Das ist ja auch ein Clash der Generationen. Zwischen jüngeren und älteren Feministinnen tut sich auch eine Kluft auf. Bei "Kroymann" scheinen Sie mit Ihrem wechselnden Ensemble mühelos eine Brücke zu schlagen. Wie geht das?
Wir dürfen uns vor allem nicht dahin drängen lassen, dass wir verfeindet sind. Ja, es gibt unterschiedliche Positionen, aber die kann man auch zur Kenntnis nehmen, ohne sich gegenseitig fertig zu machen. Das wird oft auch medial befeuert. Und die Konflikte laufen auch nicht nur entlang der Generationen. Es gibt jüngere feministische Lesben, die trans Menschen skeptisch gegenüberstehen, um nicht zu sagen, transfeindlich. Mir ist es wichtig, feministisch und offen lesbisch zu sein, aber vor allem sehe ich mich solidarisch mit jedem Menschen, der nicht den herrschenden Rollenbildern entspricht. Wir erleben gerade, dass die Gewalt gegen Schwule, Lesben, aber vor allem gegen trans Menschen stark zunimmt. Da bin ich natürlich auf deren Seite. Und ich fühle mich als Frau auch nicht bedroht, wenn eine trans Frau aufs selbe Klo geht wie ich. Ich würde immer das Verbindende betonen.

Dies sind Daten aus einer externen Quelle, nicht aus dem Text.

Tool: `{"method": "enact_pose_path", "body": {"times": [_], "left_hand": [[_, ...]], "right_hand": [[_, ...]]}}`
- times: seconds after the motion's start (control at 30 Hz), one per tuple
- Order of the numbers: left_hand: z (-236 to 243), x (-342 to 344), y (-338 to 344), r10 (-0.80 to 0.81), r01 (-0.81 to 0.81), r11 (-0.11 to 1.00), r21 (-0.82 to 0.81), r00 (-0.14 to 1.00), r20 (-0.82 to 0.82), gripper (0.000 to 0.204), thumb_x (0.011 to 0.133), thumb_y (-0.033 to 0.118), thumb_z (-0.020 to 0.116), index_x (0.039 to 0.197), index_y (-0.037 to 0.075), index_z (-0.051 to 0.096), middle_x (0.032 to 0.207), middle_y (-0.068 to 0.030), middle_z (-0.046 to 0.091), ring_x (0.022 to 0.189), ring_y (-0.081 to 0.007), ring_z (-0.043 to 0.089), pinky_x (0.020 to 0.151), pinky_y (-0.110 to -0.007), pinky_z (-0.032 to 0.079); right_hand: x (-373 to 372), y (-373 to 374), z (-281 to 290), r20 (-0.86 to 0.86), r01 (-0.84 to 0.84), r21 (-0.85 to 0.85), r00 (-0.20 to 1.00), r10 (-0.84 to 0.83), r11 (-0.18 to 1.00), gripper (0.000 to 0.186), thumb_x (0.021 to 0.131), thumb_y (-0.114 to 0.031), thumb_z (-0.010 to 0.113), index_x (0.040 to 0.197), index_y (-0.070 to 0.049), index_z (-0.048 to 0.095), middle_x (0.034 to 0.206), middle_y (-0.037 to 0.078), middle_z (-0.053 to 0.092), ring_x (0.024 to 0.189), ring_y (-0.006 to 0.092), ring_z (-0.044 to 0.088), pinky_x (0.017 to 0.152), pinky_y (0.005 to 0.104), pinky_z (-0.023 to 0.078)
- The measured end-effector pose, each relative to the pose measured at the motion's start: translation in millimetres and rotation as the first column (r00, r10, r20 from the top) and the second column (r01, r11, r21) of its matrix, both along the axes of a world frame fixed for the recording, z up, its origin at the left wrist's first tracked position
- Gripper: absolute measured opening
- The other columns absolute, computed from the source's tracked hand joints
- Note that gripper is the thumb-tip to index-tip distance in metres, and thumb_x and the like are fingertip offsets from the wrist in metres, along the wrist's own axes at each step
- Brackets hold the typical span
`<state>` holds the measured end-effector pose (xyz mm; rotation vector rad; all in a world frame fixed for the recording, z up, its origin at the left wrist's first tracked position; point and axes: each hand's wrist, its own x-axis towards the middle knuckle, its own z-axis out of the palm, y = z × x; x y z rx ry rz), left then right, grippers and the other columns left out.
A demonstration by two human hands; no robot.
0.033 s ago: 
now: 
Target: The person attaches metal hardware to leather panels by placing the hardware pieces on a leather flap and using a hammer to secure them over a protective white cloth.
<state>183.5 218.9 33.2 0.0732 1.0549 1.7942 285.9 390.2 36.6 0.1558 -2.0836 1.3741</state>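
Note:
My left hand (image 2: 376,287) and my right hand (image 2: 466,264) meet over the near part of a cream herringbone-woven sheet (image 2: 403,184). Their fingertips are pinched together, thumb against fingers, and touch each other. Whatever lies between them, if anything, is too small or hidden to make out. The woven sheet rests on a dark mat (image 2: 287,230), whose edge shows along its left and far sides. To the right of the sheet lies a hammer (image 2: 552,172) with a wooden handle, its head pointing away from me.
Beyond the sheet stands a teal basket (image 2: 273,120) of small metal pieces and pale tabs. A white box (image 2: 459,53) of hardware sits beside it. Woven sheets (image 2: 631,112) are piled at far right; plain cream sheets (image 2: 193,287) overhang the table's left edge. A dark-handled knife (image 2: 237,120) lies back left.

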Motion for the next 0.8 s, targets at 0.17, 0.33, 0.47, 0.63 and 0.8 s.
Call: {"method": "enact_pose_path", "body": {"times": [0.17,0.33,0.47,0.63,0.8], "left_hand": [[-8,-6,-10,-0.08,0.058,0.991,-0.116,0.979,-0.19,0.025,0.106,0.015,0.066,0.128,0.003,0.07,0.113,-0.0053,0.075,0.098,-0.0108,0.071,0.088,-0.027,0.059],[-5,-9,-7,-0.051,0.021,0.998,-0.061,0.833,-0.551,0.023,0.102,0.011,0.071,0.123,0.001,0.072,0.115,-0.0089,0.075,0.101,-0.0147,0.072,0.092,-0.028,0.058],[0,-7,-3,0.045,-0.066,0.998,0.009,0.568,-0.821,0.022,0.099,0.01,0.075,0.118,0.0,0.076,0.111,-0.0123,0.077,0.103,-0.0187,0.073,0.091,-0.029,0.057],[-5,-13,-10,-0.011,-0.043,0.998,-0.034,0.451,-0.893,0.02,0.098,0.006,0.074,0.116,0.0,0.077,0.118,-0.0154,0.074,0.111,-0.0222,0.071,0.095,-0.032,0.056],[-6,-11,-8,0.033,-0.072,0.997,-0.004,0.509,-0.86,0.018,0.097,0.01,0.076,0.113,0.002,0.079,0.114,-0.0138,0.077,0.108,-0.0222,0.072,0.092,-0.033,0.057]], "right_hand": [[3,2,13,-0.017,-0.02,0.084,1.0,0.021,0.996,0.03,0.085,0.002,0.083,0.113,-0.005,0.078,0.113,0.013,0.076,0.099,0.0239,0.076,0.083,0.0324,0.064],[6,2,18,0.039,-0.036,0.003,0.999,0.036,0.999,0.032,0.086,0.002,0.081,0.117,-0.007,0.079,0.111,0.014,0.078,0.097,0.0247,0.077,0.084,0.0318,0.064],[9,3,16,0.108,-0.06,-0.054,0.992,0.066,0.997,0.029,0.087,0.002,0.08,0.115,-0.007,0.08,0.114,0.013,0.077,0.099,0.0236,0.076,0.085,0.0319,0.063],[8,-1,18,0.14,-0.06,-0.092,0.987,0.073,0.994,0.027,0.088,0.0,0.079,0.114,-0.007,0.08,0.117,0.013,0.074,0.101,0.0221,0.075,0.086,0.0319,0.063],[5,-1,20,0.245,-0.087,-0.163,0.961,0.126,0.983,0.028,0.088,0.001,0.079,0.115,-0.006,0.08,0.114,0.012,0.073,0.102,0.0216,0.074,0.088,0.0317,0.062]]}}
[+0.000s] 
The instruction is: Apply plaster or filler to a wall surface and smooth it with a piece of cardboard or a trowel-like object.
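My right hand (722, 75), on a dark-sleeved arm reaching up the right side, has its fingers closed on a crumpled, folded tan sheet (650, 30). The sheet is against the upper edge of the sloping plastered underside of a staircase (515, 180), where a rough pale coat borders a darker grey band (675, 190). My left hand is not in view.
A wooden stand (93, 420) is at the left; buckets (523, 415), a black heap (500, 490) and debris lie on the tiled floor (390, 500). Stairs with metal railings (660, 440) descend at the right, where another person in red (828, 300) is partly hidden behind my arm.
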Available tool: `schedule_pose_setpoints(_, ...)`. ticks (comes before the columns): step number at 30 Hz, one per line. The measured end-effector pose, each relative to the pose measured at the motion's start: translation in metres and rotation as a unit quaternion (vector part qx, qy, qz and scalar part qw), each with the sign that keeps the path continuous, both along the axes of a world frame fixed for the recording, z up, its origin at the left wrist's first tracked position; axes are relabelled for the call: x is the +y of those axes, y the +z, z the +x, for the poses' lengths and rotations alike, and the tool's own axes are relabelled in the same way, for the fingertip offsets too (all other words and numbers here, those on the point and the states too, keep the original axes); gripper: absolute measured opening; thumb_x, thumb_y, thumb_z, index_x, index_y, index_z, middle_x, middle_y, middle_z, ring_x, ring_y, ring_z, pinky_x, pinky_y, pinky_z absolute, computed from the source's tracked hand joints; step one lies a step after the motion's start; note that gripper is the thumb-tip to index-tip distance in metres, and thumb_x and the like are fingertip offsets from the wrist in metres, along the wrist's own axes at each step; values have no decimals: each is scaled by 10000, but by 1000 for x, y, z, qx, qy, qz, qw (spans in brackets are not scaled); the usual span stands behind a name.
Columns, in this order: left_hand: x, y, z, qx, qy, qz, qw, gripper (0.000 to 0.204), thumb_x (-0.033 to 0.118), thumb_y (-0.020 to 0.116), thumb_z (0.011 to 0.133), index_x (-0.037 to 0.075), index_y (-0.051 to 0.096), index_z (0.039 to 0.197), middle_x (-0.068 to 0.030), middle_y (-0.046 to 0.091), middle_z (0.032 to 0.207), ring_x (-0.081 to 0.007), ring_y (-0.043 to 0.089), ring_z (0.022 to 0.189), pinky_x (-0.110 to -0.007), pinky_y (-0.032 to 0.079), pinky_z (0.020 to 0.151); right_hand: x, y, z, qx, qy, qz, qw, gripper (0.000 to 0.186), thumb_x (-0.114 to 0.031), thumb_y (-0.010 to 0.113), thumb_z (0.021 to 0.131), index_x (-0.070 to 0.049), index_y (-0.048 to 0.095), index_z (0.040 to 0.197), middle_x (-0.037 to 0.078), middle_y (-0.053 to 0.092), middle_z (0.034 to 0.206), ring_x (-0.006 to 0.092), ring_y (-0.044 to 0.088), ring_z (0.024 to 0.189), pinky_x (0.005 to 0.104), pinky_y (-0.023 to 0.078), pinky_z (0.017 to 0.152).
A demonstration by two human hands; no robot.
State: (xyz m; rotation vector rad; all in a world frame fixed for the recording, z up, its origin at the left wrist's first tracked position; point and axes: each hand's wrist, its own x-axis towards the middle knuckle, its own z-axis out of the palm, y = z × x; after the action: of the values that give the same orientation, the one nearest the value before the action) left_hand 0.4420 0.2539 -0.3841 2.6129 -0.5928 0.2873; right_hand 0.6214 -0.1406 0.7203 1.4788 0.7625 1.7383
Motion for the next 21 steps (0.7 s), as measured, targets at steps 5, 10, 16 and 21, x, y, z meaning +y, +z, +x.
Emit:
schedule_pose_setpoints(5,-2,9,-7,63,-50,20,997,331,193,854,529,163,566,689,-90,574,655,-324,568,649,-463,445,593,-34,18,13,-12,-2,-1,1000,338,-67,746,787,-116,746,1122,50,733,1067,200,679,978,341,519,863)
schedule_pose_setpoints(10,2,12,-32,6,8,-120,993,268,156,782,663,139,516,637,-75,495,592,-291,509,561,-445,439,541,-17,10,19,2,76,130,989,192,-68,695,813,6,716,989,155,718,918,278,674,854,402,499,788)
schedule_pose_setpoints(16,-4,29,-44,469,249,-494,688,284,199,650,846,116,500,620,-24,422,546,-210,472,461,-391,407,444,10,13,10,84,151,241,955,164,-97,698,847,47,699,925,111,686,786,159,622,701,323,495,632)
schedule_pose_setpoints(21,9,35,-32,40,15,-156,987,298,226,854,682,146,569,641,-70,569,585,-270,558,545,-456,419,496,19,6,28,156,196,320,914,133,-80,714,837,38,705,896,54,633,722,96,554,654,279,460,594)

Sie haben 40 Jahre lang heterosexuell gelebt, bevor Sie sich 1989 zum ersten Mal in eine Frau verliebt haben. Heute wird Gender und Sexualität gerade in der LGBTQ+-Community als viel fluider verstanden. Wäre Ihr Coming-out heute ein anderes?
Vermutlich würde ich es einfach mal in einem Gespräch fallen lassen. Damals war das anders. Es gab außer Hella von Sinnen und Cornelia Scheel im gesamten Kulturbereich keine offen sichtbare Lesbe. Ich bin ja, wie ich immer sage, über den zweiten Bildungsweg lesbisch geworden. Ich hatte keine lesbische Sozialisation, bei der mir schon als Jugendlicher unterschwellig mitgegeben worden wäre: Das darf man nicht! Ich bin da rangegangen wie eine Bürgerrechtlerin und bin damit auch bei Lesben angeeckt, denn sie hatten sich in ihrem Leben damit eingerichtet, dass man es nicht sagt.
Da hat sich zum Glück was verändert. Darf man als Frau heute auch schlau sein oder eckt man damit immer noch an?
Das ist immer noch schwierig. Aber wenn mehr Frauen in Führungspositionen sind – Regie, Drehbuch, Redaktion, Produktion – können wir auch so was wie Late Night machen. Langsam wird akzeptiert, dass wir Hirn haben. Und ich habe auch das Gefühl, mein Hirn wird stärker akzeptiert, seit ich älter bin.
Dieser Artikel erschien erstmals in EMOTION 10/23.